__The task__. Please output the listing that follows exactly, but keep all images out.

__Dataset section__.

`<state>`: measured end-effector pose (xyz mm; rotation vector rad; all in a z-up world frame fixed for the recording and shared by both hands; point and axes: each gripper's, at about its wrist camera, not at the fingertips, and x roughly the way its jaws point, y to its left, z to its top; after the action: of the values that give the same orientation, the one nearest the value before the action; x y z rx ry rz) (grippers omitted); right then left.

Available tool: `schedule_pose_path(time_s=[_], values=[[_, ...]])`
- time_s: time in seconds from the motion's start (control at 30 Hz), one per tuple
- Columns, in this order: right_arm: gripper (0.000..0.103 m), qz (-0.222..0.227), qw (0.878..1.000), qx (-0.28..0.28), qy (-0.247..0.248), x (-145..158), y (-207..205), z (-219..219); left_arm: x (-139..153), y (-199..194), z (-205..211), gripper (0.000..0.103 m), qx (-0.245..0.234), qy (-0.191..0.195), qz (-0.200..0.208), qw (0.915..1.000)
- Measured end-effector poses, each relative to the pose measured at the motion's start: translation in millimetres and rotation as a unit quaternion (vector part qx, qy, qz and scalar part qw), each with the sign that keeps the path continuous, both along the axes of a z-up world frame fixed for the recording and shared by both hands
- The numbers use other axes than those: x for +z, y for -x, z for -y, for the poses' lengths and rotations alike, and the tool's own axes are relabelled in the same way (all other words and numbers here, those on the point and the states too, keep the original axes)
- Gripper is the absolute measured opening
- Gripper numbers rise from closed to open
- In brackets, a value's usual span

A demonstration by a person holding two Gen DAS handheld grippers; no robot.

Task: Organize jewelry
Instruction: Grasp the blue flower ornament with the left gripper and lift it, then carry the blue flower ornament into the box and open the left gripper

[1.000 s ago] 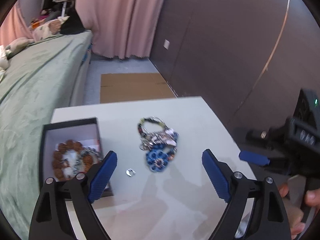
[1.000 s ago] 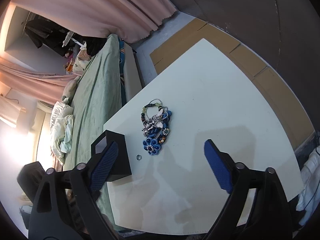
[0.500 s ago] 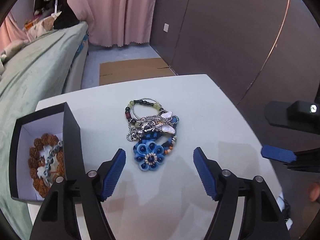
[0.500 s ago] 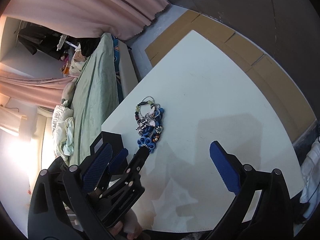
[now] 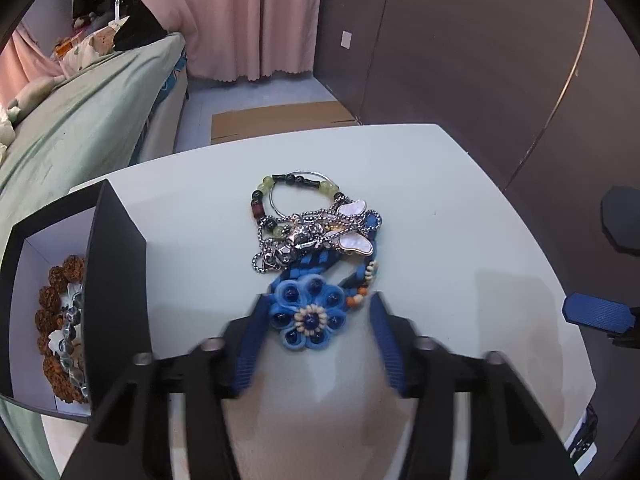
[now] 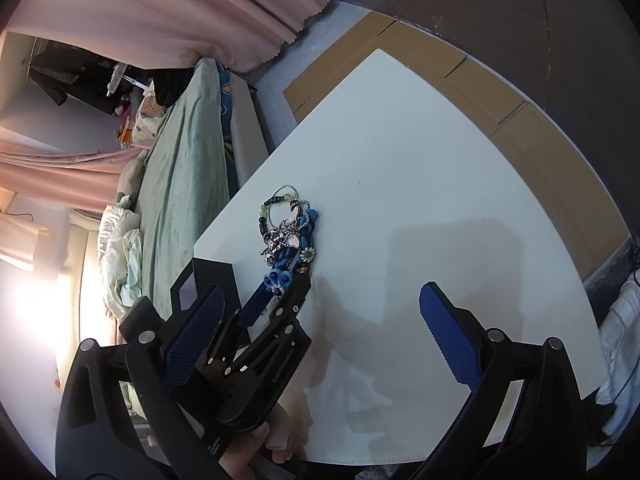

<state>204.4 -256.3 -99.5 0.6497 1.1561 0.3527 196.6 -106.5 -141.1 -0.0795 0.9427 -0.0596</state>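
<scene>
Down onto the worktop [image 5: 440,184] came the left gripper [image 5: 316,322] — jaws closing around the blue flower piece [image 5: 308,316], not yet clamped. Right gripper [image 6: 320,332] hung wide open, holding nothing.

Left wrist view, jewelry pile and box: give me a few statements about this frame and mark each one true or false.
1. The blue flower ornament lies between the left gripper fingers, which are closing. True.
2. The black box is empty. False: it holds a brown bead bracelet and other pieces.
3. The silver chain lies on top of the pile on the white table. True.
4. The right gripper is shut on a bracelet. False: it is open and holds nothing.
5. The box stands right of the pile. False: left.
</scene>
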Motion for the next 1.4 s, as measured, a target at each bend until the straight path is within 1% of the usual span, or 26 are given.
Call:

__Response to the task__.
`<state>`: measured end-effector pose (xyz mm; rotation vector rad; all in a z-up world frame fixed for the recording and shared by both hands; point and axes: each gripper's, at about its wrist camera, not at the fingertips, and x roughly the way its jaws point, y to its left, z to its top; after the action: of the values that give the same orientation, the one nearest the value before the action; x y z rx ry rz) (grippers omitted); right then left.

Available tool: `schedule_pose_path(time_s=[_], values=[[_, ...]])`
- time_s: time in seconds from the motion's start (control at 30 Hz), one per tuple
- Columns, in this order: right_arm: gripper (0.000..0.103 m), qz (-0.222..0.227), qw (0.878..1.000), qx (-0.28..0.28), qy (-0.247..0.248), x (-145..158), y (-207..205), z (-219..219); left_arm: x (-139..153), y (-199..194), z (-205..211), gripper (0.000..0.103 m), qx (-0.245..0.234), qy (-0.191..0.195), qz (-0.200..0.208), qw (0.915..1.000)
- Measured end-effector poses, each relative to the pose measured at the motion's start: translation in millimetres and rotation as a unit quaternion (vector part qx, qy, qz and scalar part qw), each with the sign that keeps the path continuous, both along the axes of a z-up world frame fixed for the recording and shared by both hands
- The numbers use other axes than those: x for +z, y for -x, z for -y, for the poses' lengths and rotations alike, and the tool's own axes are relabelled in the same way (all other words and numbers here, those on the point and the states too, keep the original axes)
- Gripper is the absolute measured opening
- Gripper numbers rise from closed to open
- In brackets, a value's usual span

A demonstration by a person holding two Gen DAS handheld grippers; no robot.

Task: Organize jewelry
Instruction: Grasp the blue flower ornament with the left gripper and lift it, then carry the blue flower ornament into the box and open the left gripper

[1.000 s ago] 
[1.000 s ago] 
[0.500 s ago] 
[0.500 s ago] 
[now] 
[now] 

<state>204.4 -256.3 -99.5 0.6497 1.1561 0.3527 196.6 -106.5 -141.1 -0.0795 0.9427 -0.0596</state>
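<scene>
Down onto the worktop [image 5: 440,184] came the left gripper [image 5: 316,322] — jaws closing around the blue flower piece [image 5: 308,316], not yet clamped. Right gripper [image 6: 320,332] hung wide open, holding nothing.

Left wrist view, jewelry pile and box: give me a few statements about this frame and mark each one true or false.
1. The blue flower ornament lies between the left gripper fingers, which are closing. True.
2. The black box is empty. False: it holds a brown bead bracelet and other pieces.
3. The silver chain lies on top of the pile on the white table. True.
4. The right gripper is shut on a bracelet. False: it is open and holds nothing.
5. The box stands right of the pile. False: left.
</scene>
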Motion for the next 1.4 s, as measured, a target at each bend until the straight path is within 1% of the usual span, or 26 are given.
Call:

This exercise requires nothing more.